Salvage operators were to begin a test lift of South Korea’s Sewol ferry Wednesday, officials said, nearly three years after it sank killing 304 people and dealing a crippling blow to now ousted president Park Geun-Hye.
Emotional parents of victims — the vast majority of the dead in the country’s worst-ever maritime disaster were schoolchildren — pleaded for prayers for a successful recovery.
The vessel lies more than 40 metres (130 feet) below the waves off the southwestern island of Jindo and the operation, originally scheduled for last year, has been pushed back several times because of adverse weather conditions.
It is thought that nine bodies still unaccounted for may be trapped inside the sunken ship, and raising the ferry intact has been a key demand of the victims’ families.
“I am a mother who just really misses her daughter. Please pray for us so we can go home with Eun-Hwa,” said Lee Keum-Hui, breaking down.
“We will be grateful if you pray with us so that the last remaining victims can return to their families.”

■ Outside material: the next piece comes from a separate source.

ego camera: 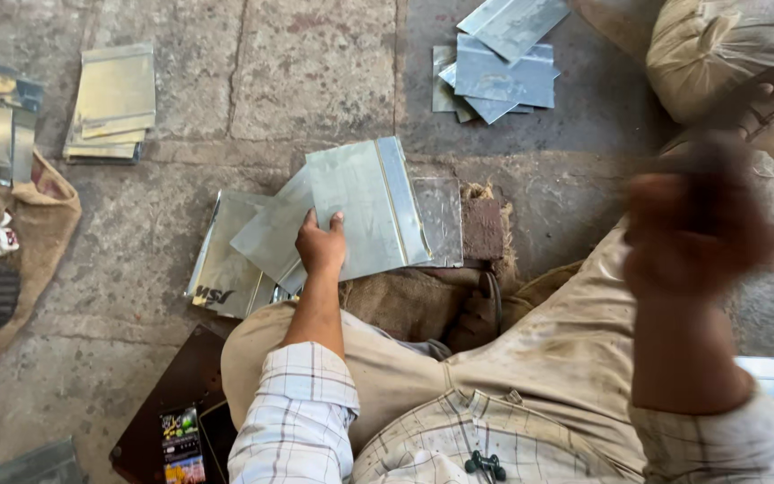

Lee and a handful of other relatives have been living in makeshift homes at Paengmok, the closest port to the wreck, since the April 2014 accident.
Huh Heung-Hwan, the father of another missing student, boarded a boat bound for the accident site saying: “We will go out to the sea now and we could be there for hours or days.”
The salvage effort involves two barges and a semi-submersible, and is being led by a Chinese consortium.
The maritime ministry said that preparations for the test would begin Wednesday morning. If all goes well, and weather forecasts are favourable, the full lift of the 6,825-tonne ferry, expected to take three days, will go ahead.
Investigations into the disaster concluded it was largely man-made — the cumulative result of an illegal redesign, an overloaded cargo bay, inexperienced crew and a questionable relationship between the ship operators and state regulators.
But it also hung over Park’s presidency, with accusations that she was unreachable for seven hours in the crucial initial phase of the sinking, and a permanent protest site targeting her was subsequently set up in the centre of Seoul.
Captain Lee Jun-Seok was sentenced to life in prison for “murder through wilful negligence” and 14 other crew members given terms ranging from two to 12 years.